A big, warm welcome to all the new visitors from the Crock-Pot Facebook page!
This one is a comforting bowl of fall all in one bowl. If you don’t have maple extract just use maple syrup as your sweetener to add that maple flavor. The maple really makes you think of the autumn leaves, the pear adds a little tart and a little sweet, and the walnuts add just the right amount of crunch.
Don’t forget my Crock-Pot Confessional Video is featured today on Crock-Pot’s Facebook page. Go take a peek, get the recipe for Golden Borscht, and see my fuzzy zebra slippers as a bonus!
The video takes a while to load, but you do get to see a goofy face I’m making right off the bat. I think I may be the only vegan they asked to participate, so make sure to stop by and tell them you were excited to see a vegan recipe. See it here.
** Make sure to check out my other oatmeal recipes. I have over 40 different flavors!
Slow Cooker Maple Pear Walnut Cake Oatmeal
soy-free and gluten-free
2 to 3 servings
**This recipe uses a smaller slow cooker 1 1/2 to 2 quarts
- 1/2 cup (40g) steel-cut oats
- 2 cup (500ml) Unsweetened So Delicious Coconut Milk (you can use any non-dairy milk or even water instead)
- 1 pear, chopped
- 1/2 teaspoon vanilla
- 1/2 teaspoon maple extract
- sweetener of choice, to taste (I used 1 packet Nu Stevia)

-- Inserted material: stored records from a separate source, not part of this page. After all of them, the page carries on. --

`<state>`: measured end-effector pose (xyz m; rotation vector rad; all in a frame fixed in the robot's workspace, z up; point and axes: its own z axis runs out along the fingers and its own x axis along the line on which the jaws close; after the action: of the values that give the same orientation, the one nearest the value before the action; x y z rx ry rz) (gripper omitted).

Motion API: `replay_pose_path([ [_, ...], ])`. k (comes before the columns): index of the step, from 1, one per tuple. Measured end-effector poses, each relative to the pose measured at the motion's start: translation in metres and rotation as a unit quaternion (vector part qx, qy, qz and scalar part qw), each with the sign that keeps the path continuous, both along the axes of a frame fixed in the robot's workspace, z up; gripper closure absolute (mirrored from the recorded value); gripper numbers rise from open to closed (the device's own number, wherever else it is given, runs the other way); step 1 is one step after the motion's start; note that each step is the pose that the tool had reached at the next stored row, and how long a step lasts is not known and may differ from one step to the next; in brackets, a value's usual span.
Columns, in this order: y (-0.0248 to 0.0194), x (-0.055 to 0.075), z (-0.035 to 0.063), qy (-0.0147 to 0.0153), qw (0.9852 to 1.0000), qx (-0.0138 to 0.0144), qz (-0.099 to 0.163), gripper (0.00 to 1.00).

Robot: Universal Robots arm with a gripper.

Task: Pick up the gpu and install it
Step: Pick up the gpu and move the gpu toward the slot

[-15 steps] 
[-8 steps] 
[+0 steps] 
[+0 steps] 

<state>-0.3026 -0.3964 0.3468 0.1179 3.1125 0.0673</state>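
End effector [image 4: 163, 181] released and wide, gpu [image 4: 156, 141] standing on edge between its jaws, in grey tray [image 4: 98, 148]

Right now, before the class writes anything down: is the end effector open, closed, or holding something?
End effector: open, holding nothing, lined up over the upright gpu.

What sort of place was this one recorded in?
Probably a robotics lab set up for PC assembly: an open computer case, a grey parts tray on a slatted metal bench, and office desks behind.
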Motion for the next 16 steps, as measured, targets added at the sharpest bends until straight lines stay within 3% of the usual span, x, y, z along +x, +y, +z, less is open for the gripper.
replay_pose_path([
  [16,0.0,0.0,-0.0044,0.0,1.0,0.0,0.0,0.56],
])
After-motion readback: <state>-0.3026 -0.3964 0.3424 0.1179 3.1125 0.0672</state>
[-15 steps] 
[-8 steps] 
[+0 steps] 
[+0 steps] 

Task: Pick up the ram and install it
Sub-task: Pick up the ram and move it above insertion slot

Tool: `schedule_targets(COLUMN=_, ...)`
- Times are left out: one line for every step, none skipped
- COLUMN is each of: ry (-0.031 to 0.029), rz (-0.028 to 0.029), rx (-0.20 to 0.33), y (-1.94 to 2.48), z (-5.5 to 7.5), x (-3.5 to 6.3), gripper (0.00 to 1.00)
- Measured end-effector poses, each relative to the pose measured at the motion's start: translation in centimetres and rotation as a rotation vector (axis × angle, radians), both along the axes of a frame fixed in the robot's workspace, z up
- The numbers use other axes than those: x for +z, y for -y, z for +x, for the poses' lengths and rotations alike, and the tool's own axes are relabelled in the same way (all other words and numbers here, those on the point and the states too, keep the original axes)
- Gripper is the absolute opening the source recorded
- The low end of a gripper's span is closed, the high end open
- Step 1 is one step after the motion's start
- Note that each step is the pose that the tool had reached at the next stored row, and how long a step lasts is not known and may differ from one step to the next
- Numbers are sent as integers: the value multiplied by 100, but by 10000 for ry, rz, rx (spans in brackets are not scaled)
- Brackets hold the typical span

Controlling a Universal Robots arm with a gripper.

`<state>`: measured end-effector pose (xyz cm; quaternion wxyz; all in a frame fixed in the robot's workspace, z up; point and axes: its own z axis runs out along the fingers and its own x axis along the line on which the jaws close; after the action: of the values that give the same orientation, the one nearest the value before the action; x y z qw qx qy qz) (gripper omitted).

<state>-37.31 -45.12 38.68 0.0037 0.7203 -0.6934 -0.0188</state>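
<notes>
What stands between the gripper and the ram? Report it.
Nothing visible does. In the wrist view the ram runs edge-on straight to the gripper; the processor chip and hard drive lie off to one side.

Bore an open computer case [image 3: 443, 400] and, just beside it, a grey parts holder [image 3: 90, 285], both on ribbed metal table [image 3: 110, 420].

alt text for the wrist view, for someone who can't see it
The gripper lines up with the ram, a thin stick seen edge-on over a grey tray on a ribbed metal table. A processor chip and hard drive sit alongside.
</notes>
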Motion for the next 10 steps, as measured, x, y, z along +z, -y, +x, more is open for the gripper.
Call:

- 1/4 cup (30g) walnuts, chopped
- fresh grated nutmeg
- drizzle of maple syrup (optional)
The night before: Spray your crock with some oil to help with clean up later. Add all the ingredients except the sweetener and toppings. Cook on low over night (7 to 9 hours).
In the morning: Stir your oatmeal well and add sweetener. It may seem watery at the top but if stirred it should be a more uniform consistency. Top with walnuts and a sprinkle of fresh grated nutmeg.